I will close for now. I think this addresses the heart of your question, provided your paired test was executed correctly in the first place. You did not show any code for the test itself, unless I missed something.

lisawemo commented 8 years ago

Hi Joey, Thank you so much for getting back to me. Here is the code I ran using:

data=phyloseq_to_deseq2(otu2,~Paired+Lung)

results=DESeq(data,test="Wald",fitType="parametric") res=results(results,cooksCutoff=F)

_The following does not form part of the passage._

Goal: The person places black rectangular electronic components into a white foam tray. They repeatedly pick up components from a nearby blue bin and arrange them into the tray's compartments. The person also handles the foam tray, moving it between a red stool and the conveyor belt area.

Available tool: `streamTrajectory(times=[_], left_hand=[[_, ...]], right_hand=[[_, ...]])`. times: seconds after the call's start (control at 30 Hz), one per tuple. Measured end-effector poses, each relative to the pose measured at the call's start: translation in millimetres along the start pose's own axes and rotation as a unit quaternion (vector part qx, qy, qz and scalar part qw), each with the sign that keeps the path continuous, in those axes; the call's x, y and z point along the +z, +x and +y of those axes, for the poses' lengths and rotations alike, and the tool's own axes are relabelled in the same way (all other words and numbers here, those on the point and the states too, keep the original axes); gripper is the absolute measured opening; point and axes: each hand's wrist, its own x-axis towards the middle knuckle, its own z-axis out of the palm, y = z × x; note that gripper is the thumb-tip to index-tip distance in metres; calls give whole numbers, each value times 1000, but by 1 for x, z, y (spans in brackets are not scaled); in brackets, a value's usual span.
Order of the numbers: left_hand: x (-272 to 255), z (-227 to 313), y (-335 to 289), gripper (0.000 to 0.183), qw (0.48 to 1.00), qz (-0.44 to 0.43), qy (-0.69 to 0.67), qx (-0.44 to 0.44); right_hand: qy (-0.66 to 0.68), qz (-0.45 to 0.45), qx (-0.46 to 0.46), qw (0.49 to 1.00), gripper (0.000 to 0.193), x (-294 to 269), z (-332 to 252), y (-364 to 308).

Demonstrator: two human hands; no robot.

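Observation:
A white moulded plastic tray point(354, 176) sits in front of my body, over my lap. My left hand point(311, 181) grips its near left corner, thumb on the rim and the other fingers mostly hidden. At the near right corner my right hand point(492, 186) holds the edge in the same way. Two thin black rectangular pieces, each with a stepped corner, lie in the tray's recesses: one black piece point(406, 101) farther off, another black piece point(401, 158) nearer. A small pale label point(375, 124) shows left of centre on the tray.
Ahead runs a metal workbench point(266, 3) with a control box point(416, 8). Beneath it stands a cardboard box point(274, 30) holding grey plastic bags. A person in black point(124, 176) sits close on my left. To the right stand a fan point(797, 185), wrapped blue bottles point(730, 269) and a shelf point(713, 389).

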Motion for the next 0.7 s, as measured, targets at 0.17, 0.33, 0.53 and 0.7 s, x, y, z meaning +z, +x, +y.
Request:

alpha=0.05 results2=res[which(res$padj<alpha),] results2

And here is the outcome I got: log2 fold change (MAP): Lung Mouth vs Lung Wald test p-value: Lung Mouth vs Lung DataFrame with 20 rows and 6 columns baseMean log2FoldChange lfcSE stat pvalue padj

1105876 10.77406 -3.501271 0.8784393 -3.985786 6.725723e-05 0.0022344348 1541939 36.23552 -2.588955 0.7958687 -3.252992 1.141966e-03 0.0189693171 971907 183.71297 -2.348435 0.7140730 -3.288788 1.006197e-03 0.0176972348 4432430 8.49948 -3.689744 0.9202962 -4.009301 6.089879e-05 0.0022344348 865469 34.78782 -3.869854 0.8429563 -4.590812 4.415246e-06 0.0001885941 ... ... ... ... ... ... ... 1616059 206.238498 -1.225655 0.3223376 -3.802395 1.433041e-04 3.299049e-03 922964 198.965274 -2.576183 0.7423500 -3.470308 5.198609e-04 9.714901e-03 4369035 6.504649 1.780149 0.3188186 5.583580 2.356172e-08 1.761238e-06 4334651 55.578786 -4.495230 0.9363479 -4.800812 1.580232e-06 7.874822e-05 2783638 87.651648 -2.899618 0.9345616 -3.102650 1.917961e-03 3.018266e-02 Which I have interpreted that 10 out of 1500+ OTUs were found to be significantly different. So I am trying to use the website you posted for the scatter plot. Like I have mentioned before, I have never used R before so I'm still trying to get used to it. So for instance, I don't understand this: scale_fill_discrete <- function(palname = "Set1", ...) { scale_fill_brewer(palette = palname, ...) What am I supposed to use for "Set1" and all the "..." In addition, I ran this: x = tapply(results2$log2FoldChange, results2$Rank2, function(x) max(x)) x = sort(x, TRUE) results2$Rank2 = factor(as.character(results2$Rank2), levels=names(x)) and got this error: Error in factor(as.character(results2$Rank2), levels = names(x)) : object 'x' not found So I'm unsure what x is supposed to be here. Thanks again for your help! As I am very lost.